■ Task ■
Output exactly, and only, the lines below from the one with "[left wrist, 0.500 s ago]" down to the one with "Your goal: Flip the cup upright". Include both end lines and no pictures.

Data below:

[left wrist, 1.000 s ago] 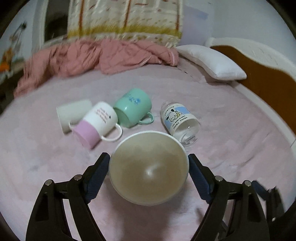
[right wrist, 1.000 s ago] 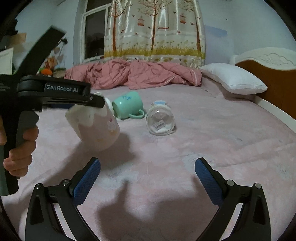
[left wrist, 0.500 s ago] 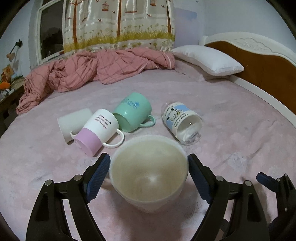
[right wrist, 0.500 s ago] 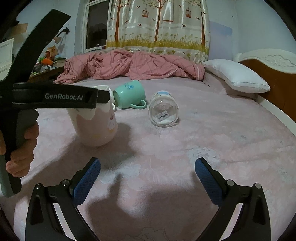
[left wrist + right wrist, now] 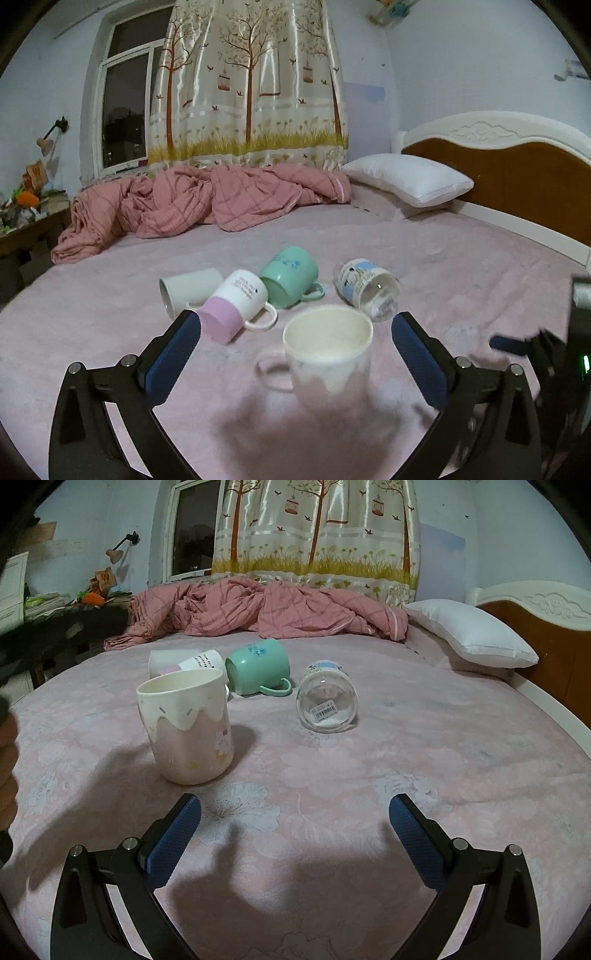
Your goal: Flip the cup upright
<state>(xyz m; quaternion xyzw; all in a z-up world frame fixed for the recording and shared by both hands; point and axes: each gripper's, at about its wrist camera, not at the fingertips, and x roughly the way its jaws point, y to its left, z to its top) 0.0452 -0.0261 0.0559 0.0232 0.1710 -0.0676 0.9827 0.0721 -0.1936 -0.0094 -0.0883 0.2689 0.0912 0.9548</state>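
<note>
A pink mug with a cream drip rim [image 5: 328, 354] [image 5: 188, 723] stands upright on the pink bedsheet, mouth up. My left gripper [image 5: 295, 339] is open, its blue pads apart from the mug on either side and drawn back. My right gripper [image 5: 295, 823] is open and empty, low over the sheet to the right of the mug. Behind it lie on their sides a white cup [image 5: 192, 288], a white-and-lilac mug [image 5: 236, 302] [image 5: 199, 662], a green mug [image 5: 291, 275] [image 5: 258, 666] and a clear glass with a blue label [image 5: 365, 284] [image 5: 327, 698].
A crumpled pink quilt [image 5: 207, 199] lies across the far side of the bed. A white pillow [image 5: 410, 182] rests by the wooden headboard [image 5: 517, 181] on the right. A cluttered desk [image 5: 62, 609] stands at the left edge.
My left gripper turned the pink mug from tilted to upright, set it on the sheet, opened and drew back. The right gripper stayed open and nearly still.
</note>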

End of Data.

■ Answer space ■
[left wrist, 0.500 s ago] 
[right wrist, 0.500 s ago] 
[left wrist + right wrist, now] 
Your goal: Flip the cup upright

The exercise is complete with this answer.